Output, exactly as written, the lines of the data below from the one containing "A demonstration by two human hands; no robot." to the end.

:: Records provided

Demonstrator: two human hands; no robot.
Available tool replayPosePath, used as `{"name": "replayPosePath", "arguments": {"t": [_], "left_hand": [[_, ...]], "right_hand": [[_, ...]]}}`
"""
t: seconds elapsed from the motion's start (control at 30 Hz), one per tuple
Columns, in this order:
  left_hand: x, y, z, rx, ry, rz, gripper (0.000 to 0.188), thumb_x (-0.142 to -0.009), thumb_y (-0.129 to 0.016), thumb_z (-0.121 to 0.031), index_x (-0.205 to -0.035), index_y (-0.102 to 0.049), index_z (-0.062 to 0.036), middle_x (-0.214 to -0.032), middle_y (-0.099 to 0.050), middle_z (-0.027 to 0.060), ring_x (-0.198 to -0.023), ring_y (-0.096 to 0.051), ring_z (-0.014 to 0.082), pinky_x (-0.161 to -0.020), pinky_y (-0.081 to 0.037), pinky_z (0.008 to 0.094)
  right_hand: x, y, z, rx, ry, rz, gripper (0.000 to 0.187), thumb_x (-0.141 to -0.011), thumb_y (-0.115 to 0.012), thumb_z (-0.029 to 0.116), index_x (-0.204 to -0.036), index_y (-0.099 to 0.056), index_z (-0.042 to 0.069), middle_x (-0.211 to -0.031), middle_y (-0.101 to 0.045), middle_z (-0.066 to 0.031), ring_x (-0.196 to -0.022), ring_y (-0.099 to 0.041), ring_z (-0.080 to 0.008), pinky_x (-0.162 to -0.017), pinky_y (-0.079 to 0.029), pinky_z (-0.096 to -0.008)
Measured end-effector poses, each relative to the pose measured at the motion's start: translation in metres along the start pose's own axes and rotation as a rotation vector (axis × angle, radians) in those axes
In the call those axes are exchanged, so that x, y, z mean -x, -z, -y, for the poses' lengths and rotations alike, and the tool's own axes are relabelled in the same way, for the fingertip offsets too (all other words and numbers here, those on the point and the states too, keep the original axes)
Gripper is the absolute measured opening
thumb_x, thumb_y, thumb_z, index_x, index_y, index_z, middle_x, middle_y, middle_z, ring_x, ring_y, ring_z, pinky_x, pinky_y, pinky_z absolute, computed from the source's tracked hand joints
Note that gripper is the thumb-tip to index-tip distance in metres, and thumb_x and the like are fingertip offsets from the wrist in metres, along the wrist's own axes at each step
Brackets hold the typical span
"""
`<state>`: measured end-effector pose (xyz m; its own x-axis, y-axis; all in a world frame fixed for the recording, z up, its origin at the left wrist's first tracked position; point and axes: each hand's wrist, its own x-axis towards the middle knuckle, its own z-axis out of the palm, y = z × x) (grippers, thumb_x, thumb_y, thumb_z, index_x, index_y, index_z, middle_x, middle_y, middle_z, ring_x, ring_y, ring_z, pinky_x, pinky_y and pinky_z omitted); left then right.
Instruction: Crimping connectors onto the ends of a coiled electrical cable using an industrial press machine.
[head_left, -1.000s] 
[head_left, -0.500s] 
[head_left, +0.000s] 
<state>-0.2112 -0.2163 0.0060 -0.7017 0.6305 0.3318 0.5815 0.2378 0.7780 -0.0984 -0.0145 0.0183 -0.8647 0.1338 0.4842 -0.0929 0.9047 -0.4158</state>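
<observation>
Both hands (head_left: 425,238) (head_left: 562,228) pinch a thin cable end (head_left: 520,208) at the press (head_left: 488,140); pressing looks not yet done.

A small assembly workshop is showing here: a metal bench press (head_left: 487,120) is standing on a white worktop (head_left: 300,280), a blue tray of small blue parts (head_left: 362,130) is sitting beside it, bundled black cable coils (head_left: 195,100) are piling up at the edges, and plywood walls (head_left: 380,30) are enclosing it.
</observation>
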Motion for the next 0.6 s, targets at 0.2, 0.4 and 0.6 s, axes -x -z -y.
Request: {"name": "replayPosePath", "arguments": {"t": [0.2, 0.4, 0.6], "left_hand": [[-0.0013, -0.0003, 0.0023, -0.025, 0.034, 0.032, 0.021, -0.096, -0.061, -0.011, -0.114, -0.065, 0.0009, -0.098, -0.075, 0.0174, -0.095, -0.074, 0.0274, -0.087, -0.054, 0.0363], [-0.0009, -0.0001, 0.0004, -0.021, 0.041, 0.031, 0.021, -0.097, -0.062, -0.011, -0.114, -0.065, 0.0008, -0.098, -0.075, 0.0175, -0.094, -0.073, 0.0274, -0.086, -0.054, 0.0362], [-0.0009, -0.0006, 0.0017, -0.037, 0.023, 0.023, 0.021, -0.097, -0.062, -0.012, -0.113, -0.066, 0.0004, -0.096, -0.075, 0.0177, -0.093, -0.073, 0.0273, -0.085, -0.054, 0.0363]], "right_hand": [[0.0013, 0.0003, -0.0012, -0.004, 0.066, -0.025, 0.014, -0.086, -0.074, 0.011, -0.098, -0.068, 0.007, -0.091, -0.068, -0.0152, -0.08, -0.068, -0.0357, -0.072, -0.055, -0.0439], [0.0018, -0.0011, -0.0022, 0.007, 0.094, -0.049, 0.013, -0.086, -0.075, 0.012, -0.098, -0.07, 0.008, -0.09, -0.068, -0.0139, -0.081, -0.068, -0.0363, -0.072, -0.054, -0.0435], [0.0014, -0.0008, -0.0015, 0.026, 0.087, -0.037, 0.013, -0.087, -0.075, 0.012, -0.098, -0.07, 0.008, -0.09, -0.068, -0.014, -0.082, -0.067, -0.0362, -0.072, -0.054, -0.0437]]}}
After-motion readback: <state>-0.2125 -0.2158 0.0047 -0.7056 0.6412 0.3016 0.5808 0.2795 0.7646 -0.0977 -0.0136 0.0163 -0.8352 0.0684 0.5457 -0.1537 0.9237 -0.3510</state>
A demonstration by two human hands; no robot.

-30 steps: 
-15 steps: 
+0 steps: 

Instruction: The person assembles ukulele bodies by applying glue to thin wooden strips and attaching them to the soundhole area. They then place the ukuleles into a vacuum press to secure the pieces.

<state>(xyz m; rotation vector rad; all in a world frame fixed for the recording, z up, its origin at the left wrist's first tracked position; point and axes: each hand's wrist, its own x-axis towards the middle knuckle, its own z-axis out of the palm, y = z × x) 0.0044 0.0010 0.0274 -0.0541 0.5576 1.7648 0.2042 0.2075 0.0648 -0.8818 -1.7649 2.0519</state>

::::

### Output for this task
A demonstration by two human hands; no robot.

-30 steps: 
-15 steps: 
+0 steps: 

Instruction: The person assembles ukulele bodies by applying glue to thin wooden strips and attaching them to the soundhole area. They then place the ukuleles into a vacuum press to secure the pieces.

<state>(xyz m; rotation vector rad; all in a world frame fixed for the recording, z up, its origin at the left wrist's first tracked position; point and axes: each hand's wrist, its own x-axis towards the middle knuckle, its own z-axis out of the palm, y = z × x) 0.0044 0.0010 0.0274 -0.0541 0.5576 1.7648 0.2042 0.2075 0.0648 -0.8818 -1.7649 2.0519</state>

The answer requires nothing more.